### Task goal
In the listing below, find the line holding "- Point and" and the line holding "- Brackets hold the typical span". Write out those two lines and all lines between, exactly, and nothing more.

---------- Given data ----------

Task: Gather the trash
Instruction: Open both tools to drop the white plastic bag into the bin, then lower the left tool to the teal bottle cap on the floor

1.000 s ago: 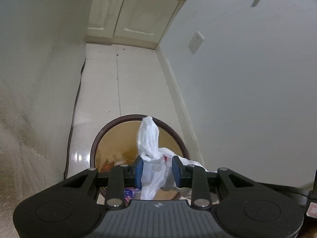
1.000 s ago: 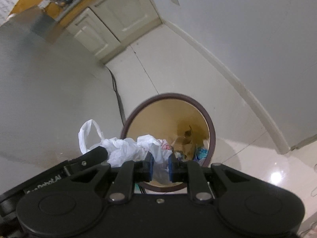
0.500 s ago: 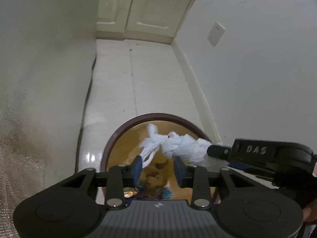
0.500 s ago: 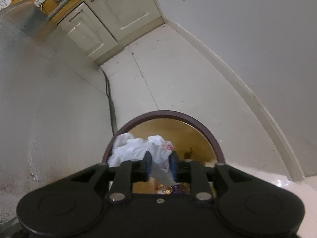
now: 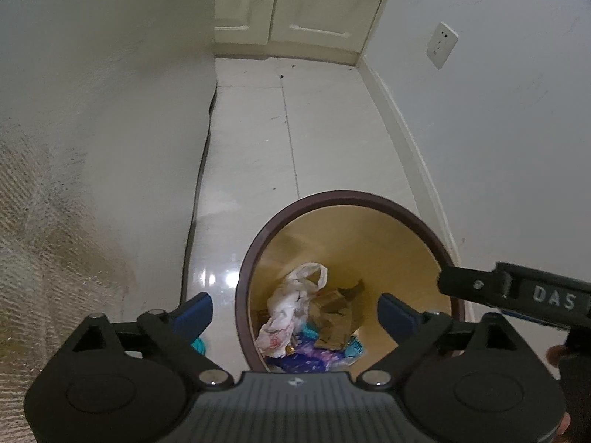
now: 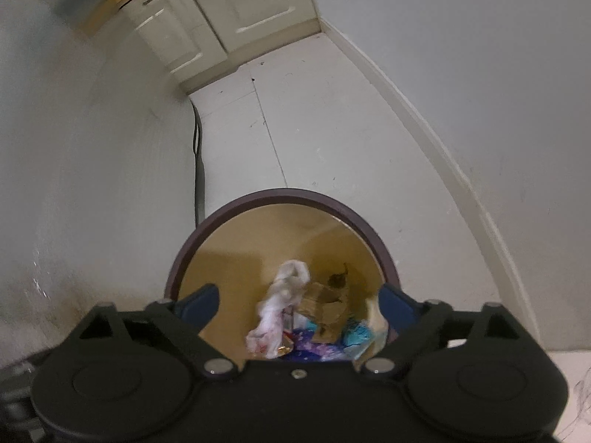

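White crumpled plastic bag [image 5: 286,308] now lies inside the round brown-rimmed bin [image 5: 332,196] on cardboard scraps, both left gripper [image 5: 295,312] and right gripper [image 6: 301,304] jaws just opened, empty above it; drop looks done.

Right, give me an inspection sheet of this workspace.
Surface: glossy pale floor tiles, specks.
Job's things: white plastic bag lies in the brown-rimmed bin on cardboard scraps and wrappers.
Clutter: teal item beside the bin.
Grippers: left gripper and right gripper open above the bin, jaws just opened, nothing between them.
Cables: dark cable along the wall.
Surroundings: cream cabinets, wall socket.
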Tool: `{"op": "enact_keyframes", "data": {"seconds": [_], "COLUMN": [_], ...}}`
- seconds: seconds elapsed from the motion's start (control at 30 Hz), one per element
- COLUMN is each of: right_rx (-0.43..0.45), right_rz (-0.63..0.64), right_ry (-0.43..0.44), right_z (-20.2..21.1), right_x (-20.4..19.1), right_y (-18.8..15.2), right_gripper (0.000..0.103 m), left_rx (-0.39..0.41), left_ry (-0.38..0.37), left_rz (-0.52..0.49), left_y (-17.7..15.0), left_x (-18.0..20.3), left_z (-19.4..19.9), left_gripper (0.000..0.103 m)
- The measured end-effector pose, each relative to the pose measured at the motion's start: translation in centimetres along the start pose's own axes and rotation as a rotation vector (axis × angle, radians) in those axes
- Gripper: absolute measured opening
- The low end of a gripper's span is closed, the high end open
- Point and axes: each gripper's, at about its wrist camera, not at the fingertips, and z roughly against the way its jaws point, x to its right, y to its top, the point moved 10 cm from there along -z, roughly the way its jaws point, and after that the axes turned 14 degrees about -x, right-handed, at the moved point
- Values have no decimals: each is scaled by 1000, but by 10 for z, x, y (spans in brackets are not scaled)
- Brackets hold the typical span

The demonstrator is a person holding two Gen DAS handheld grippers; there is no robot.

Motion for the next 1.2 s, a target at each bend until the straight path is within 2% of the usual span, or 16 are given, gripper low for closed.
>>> {"op": "enact_keyframes", "data": {"seconds": [0.13, 0.47, 0.77, 0.93, 1.2], "right_rx": [1, 8, 26, 18, -24], "right_rz": [27, 83, 85, 76, 47], "right_ry": [-22, -111, -121, -112, -73], "right_z": [5, 21, 37, 36, 24], "right_x": [2, 13, 22, 28, 39], "right_y": [-2, -13, -26, -30, -32], "right_gripper": [101, 103, 103, 103, 103], "left_rx": [-15, -49, -60, -120, -285], "left_ry": [27, 61, 125, 179, 248], "left_rz": [13, 9, 14, 39, 3], "left_y": [-3, -12, -27, -39, -50], "left_x": [-7, -14, -35, -61, -75], "left_z": [0, 13, 21, -2, -77], "left_gripper": [103, 103, 103, 103, 103]}}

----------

### Result
- Point and axes: each gripper's, at about its wrist camera, not at the fingertips, and z roughly against the way its jaws point, x to its right, y to its top, the point moved 10 cm from there along -z, roughly the way its jaws point, and after that the axes turned 14 degrees about -x, right-handed, at the moved point
- Values have no decimals: each is scaled by 1000, but by 10 for z, x, y (spans in brackets are not scaled)
- Brackets hold the typical span

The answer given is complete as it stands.